I write because it is the first thing I recall ever wanting to do.

It was a time when paperboys threw Sunday newspapers on to damp lawns from early morning bicycles and children skinned their knees on playgrounds and their mothers painted the
wounds with coral red Mercurochrome and no particular concern.

Before I was old enough to go to school and labor over the alphabet letters in a Big  Chief pad with an over-sized pencil, I sat at home making loopy shapes on old paper grocery bags with a crayon. Then I lined up my stuffed animals and read them my stories. They looked on with serious, plush faces and rapt, unblinking plastic eyes, giving no indication they were wise to the fact that I was improvising with the help of scrawled gibberish.

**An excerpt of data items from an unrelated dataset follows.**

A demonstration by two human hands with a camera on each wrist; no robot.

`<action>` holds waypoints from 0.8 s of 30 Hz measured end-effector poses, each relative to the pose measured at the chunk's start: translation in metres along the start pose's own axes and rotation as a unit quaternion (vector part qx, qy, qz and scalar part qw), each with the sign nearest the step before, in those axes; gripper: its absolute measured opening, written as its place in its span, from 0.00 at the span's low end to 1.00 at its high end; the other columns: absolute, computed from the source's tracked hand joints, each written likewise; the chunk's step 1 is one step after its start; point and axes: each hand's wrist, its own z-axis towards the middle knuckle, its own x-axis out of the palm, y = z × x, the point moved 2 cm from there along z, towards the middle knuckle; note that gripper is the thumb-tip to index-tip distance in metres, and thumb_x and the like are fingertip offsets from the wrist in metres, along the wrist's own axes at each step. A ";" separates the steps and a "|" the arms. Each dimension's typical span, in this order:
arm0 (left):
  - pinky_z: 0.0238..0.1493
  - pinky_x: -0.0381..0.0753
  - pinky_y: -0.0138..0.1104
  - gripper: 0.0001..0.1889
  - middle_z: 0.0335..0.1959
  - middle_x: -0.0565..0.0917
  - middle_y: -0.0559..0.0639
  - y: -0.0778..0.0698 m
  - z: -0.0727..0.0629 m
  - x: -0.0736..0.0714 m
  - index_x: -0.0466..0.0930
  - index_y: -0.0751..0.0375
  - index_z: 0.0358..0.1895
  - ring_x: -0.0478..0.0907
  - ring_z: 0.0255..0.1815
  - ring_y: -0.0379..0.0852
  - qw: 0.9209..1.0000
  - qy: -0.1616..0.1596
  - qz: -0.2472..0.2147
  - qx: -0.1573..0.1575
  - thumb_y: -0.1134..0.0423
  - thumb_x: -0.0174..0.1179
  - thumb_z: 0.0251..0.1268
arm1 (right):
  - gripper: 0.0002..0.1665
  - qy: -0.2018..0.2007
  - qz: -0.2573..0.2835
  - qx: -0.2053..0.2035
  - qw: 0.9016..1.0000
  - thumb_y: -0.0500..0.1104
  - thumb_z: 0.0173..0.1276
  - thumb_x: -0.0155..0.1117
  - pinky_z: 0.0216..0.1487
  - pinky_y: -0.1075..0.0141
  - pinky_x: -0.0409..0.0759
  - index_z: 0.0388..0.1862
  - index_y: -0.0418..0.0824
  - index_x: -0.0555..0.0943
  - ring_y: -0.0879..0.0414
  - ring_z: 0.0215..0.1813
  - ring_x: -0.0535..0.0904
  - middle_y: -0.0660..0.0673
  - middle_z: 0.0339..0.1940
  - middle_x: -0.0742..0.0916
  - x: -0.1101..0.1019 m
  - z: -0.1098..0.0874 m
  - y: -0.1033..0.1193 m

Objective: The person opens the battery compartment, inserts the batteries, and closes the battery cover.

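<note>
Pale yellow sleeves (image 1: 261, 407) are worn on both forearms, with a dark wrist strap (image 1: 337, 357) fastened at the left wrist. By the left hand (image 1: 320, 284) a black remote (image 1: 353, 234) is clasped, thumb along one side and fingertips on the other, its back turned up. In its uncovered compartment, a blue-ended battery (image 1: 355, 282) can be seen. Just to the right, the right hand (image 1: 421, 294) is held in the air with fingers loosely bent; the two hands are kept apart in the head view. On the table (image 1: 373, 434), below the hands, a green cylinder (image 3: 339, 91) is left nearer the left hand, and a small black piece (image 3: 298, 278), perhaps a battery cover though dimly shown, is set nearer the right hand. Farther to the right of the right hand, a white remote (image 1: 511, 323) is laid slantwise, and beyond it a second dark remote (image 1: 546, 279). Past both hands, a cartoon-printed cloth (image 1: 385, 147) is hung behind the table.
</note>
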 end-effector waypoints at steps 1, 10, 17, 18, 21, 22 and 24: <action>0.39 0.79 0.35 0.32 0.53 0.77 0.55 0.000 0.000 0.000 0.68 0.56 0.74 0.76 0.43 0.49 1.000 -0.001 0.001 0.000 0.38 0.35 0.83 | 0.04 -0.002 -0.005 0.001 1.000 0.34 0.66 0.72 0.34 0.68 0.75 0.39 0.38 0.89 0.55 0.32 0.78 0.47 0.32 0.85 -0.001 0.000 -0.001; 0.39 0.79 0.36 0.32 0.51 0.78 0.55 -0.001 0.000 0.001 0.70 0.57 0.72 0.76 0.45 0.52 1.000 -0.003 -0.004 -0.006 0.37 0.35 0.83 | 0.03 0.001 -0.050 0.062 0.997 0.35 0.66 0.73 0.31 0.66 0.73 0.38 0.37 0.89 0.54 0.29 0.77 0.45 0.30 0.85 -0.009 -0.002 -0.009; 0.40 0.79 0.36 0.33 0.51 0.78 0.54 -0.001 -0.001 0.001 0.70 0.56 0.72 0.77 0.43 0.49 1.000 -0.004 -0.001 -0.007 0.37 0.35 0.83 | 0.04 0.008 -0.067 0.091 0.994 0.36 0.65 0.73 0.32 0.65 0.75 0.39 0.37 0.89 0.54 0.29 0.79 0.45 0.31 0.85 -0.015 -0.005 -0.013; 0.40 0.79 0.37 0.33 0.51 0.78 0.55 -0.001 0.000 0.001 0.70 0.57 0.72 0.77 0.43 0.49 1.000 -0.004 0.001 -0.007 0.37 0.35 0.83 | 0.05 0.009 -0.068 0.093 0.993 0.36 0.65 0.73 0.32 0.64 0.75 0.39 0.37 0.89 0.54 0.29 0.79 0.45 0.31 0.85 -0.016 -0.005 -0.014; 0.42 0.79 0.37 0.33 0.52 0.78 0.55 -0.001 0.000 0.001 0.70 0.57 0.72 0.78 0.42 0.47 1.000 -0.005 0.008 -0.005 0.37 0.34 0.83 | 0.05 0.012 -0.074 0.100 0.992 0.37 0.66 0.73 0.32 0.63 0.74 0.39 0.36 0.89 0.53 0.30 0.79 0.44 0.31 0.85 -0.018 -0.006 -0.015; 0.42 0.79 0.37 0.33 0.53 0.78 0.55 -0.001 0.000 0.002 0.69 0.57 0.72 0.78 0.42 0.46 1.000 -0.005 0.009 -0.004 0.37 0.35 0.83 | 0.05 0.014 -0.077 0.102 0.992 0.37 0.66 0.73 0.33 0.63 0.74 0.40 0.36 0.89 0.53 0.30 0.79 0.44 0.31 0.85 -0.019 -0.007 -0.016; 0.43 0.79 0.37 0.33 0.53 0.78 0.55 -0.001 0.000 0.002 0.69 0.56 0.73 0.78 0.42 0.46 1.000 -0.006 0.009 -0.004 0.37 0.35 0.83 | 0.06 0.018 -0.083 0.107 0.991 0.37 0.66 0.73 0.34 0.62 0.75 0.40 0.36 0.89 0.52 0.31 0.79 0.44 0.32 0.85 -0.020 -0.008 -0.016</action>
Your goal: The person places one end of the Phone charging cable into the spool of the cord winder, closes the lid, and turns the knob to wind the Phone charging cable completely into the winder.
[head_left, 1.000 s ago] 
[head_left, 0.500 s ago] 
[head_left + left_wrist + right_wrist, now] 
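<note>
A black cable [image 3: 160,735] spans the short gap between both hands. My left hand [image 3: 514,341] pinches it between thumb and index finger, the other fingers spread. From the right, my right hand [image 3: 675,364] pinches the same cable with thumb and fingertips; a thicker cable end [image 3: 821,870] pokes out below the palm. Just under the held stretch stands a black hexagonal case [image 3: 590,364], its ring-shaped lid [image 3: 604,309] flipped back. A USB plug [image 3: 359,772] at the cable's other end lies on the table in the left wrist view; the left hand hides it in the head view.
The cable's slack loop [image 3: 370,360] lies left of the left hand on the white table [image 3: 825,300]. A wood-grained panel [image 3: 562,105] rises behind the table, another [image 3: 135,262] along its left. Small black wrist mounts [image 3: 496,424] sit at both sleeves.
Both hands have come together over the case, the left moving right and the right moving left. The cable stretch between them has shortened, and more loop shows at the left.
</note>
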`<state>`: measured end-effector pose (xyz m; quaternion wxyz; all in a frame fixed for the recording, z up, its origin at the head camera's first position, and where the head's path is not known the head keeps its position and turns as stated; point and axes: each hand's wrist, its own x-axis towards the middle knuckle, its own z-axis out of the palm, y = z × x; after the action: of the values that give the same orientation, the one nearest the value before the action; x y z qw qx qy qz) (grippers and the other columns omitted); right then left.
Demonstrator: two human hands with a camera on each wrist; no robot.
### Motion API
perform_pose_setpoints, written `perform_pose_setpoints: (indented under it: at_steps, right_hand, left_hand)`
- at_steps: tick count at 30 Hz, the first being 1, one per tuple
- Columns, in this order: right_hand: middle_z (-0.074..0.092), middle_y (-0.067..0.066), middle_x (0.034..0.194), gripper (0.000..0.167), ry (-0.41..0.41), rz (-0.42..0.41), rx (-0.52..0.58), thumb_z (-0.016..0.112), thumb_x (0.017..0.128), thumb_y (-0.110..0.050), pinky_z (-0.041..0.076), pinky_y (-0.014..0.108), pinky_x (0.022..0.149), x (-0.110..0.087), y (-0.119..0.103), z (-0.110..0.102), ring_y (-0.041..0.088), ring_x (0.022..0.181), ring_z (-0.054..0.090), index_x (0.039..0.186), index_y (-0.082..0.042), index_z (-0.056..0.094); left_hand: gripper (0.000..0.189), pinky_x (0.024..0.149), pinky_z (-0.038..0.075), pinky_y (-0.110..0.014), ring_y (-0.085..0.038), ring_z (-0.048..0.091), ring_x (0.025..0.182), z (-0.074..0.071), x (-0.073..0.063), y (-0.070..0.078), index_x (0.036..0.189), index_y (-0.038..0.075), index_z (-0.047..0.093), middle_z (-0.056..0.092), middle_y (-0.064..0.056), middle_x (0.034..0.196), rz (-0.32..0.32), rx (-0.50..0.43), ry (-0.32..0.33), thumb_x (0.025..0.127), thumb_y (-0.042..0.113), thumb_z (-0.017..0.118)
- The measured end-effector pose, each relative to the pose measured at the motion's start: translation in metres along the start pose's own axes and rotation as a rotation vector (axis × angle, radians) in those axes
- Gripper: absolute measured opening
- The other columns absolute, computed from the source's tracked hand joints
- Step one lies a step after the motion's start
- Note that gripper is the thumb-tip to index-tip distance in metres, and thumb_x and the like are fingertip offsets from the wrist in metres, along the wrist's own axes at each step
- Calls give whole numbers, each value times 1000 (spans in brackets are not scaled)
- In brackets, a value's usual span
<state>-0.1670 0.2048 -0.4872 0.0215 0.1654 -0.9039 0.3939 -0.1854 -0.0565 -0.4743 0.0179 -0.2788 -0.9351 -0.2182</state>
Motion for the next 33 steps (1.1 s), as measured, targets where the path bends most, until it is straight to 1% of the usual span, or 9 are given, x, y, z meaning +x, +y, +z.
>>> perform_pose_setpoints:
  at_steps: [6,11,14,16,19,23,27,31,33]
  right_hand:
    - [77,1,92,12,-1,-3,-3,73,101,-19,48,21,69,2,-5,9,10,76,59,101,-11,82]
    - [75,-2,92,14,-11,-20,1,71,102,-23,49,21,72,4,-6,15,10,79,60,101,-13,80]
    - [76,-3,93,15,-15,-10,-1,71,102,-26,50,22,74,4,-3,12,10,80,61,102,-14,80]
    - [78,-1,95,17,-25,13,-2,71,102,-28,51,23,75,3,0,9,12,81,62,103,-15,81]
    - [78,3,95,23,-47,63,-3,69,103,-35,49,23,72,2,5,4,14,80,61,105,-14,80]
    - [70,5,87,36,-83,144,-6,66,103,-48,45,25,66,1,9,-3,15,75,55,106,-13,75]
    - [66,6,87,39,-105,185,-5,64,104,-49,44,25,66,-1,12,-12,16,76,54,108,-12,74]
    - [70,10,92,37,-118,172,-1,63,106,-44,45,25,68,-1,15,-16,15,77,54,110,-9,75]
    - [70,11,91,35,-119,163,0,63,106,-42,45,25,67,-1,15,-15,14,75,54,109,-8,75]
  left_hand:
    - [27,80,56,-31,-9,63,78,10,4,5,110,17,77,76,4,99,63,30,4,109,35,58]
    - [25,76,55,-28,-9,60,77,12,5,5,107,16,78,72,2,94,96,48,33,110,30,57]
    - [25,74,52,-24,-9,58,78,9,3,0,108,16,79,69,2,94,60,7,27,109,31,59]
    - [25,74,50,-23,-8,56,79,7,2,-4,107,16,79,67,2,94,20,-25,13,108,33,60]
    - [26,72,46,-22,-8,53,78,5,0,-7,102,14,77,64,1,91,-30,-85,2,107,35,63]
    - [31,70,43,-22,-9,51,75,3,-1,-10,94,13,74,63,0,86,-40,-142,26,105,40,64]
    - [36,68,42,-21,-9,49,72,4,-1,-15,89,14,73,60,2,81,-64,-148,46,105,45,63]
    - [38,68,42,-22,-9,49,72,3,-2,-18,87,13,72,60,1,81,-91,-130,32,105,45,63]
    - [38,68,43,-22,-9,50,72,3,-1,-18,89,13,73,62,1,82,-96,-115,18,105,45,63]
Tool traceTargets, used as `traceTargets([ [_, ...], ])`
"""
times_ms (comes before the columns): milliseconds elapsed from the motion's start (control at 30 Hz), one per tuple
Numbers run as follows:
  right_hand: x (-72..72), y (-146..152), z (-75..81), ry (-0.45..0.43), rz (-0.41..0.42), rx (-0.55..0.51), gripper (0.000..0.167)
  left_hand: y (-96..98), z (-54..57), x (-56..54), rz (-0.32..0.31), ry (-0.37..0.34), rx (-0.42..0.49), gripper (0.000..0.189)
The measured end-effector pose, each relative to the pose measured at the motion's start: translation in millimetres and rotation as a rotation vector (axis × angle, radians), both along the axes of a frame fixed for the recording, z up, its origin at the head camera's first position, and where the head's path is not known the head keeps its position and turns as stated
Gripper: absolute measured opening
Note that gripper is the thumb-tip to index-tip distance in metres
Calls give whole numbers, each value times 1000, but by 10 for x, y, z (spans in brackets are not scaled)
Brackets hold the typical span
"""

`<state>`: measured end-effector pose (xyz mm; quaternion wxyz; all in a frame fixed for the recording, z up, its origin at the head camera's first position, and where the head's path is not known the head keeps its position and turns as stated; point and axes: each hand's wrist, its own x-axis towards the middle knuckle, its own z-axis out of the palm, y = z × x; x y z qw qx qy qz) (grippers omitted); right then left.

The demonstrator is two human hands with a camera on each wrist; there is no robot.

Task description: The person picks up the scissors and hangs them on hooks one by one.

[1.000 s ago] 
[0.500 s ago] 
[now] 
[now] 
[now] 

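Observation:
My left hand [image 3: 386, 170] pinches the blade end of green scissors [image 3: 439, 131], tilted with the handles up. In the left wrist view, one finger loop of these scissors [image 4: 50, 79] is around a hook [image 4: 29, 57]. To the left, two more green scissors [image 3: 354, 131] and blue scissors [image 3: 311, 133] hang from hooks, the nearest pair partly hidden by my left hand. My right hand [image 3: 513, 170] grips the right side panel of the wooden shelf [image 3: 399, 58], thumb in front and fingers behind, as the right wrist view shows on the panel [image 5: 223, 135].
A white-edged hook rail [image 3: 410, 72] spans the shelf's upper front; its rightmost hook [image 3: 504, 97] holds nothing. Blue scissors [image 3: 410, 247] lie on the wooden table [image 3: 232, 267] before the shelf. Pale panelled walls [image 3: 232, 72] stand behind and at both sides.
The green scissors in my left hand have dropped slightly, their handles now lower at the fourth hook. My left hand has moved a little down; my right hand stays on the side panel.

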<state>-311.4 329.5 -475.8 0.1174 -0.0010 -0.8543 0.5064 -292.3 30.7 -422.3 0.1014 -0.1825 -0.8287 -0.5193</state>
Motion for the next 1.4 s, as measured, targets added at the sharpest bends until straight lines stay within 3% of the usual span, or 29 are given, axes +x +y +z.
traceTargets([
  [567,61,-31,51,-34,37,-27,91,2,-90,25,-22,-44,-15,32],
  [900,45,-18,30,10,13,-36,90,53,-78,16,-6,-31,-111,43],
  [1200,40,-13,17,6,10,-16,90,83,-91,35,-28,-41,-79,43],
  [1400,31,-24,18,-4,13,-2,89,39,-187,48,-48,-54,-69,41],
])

Once I was six, inches shy of four feet tall, barely forty pounds, and compelled to wear dresses to school, even on snow days, I learned the letters and how to attach phonetic sounds to them by rote.

Having to walk in this manner, before I could run, was a painstaking process for me, and not an easy one. I wanted to use all of those tools but did not know how, and for long months,
I felt consigned to the margins.
A lifetime later, and near the mid-­‐century mark, my own children are grown, and I am, at long last, able to stop doing work-­‐for-­‐hire corporate communications and instead write
from my heart.

My little shelf of small anthologies with my essays, poems and stories is growing. So is my list of urls.
I keep scrawling, keep improvising, keep sorting and parsing my thoughts – often not knowing what I think until I read my own words.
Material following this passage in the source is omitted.